WHAT IS BEING ASKED >> Go through the listing and copy each line that has the string "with" in it.

=== DATASET CONTENT ===

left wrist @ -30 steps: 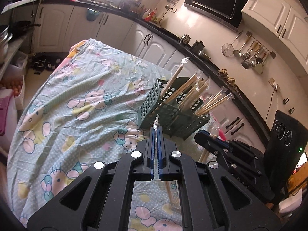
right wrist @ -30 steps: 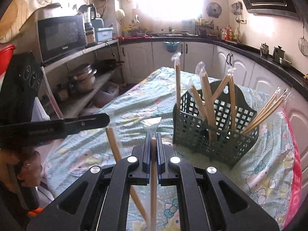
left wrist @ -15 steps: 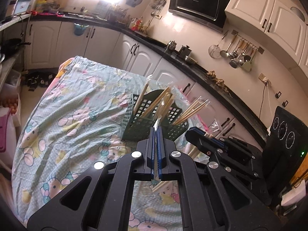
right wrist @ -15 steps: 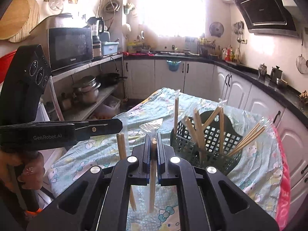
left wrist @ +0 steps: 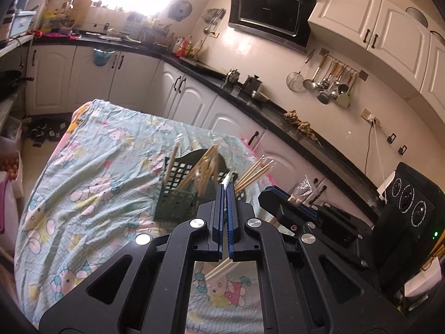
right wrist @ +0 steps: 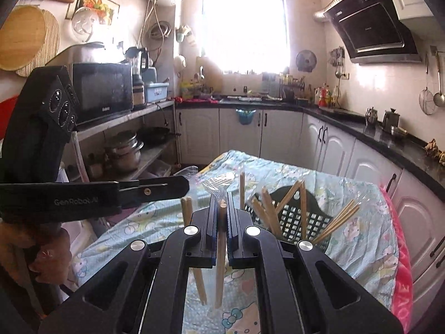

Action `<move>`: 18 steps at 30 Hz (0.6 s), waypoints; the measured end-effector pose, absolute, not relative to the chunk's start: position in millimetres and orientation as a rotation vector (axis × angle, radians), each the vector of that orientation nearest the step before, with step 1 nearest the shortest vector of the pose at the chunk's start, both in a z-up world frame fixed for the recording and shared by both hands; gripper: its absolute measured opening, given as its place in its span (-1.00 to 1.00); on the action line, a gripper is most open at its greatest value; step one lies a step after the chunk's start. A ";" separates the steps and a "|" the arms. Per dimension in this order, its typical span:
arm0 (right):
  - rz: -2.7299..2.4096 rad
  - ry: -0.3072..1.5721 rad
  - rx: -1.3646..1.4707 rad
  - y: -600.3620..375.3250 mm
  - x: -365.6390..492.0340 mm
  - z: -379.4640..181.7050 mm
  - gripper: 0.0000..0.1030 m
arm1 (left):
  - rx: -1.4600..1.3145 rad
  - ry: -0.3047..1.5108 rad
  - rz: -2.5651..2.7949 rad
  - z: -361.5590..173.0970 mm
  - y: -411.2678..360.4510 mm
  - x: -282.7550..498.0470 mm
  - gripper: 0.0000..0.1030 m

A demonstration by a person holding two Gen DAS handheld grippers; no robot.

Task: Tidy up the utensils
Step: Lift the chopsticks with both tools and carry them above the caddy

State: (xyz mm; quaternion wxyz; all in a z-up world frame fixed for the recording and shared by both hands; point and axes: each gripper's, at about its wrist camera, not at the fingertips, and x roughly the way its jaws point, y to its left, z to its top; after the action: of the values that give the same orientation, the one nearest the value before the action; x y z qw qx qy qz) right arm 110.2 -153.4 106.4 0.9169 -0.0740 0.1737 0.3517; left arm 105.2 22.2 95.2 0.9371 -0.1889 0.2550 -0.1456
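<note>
Lifting both wrapped chopstick pairs clear of the tablecloth [right wrist: 347, 194] now: left gripper [left wrist: 225, 192] pinches a wrapper, right gripper [right wrist: 221, 208] clamps chopsticks [right wrist: 221, 250]; basket [right wrist: 294, 214] drop-off looks next.

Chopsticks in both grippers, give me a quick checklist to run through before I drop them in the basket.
1. Right gripper shut on its wrapped chopsticks: ok.
2. Left gripper shut on its wrapped chopsticks, clamped at the wrapper top: ok.
3. Both pairs hang clear above the tablecloth: ok.
4. Green basket upright: ok.
5. Free slot among chopsticks already in the basket: cannot tell.
6. The two grippers apart, not touching: ok.
</note>
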 end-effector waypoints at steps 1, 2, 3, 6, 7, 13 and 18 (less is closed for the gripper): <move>0.719 0.350 -0.154 -154.7 110.2 108.7 -0.90 | -0.383 0.518 -0.303 97.5 20.5 105.7 -0.99; 0.710 0.337 -0.155 -156.1 109.0 110.9 -0.90 | -0.380 0.515 -0.309 100.5 18.6 106.7 -0.99; 0.705 0.331 -0.156 -156.9 108.3 111.9 -0.90 | -0.379 0.511 -0.314 102.8 17.5 107.3 -0.99; 0.681 0.309 -0.166 -159.9 107.1 116.1 -0.90 | -0.370 0.499 -0.327 109.8 12.6 108.4 -1.00; 0.677 0.305 -0.164 -161.0 107.3 117.3 -0.90 | -0.365 0.498 -0.330 111.9 10.8 109.2 -1.00; 0.648 0.281 -0.132 -173.6 110.7 122.8 -0.90 | -0.341 0.476 -0.357 126.3 1.5 114.8 -0.99; 0.620 0.269 -0.092 -185.7 115.4 131.2 -0.90 | -0.324 0.452 -0.379 139.5 -3.5 121.5 -0.99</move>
State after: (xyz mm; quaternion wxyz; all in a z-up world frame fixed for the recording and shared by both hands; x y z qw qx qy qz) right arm 115.4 -185.7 131.2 0.9425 -0.0452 0.1318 0.3039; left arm 121.5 -3.5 139.5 0.9439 -0.1588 0.2219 -0.1859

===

EXERCISE RESULT >>
Action `<move>`: 18 steps at 30 Hz (0.6 s), waypoints; the measured end-effector pose, absolute, not relative to the chunk's start: position in millimetres and orientation as a rotation vector (axis × angle, radians), each the vector of that orientation nearest the step before, with step 1 nearest the shortest vector of the pose at the chunk's start, both in a z-up world frame fixed for the recording and shared by both hands; gripper: its absolute measured opening, given as its place in its span (-1.00 to 1.00); on the action line, a gripper is most open at its greatest value; step one lies a step after the chunk's start. A ";" separates the steps and a "|" the arms. Per dimension in this order, its typical span:
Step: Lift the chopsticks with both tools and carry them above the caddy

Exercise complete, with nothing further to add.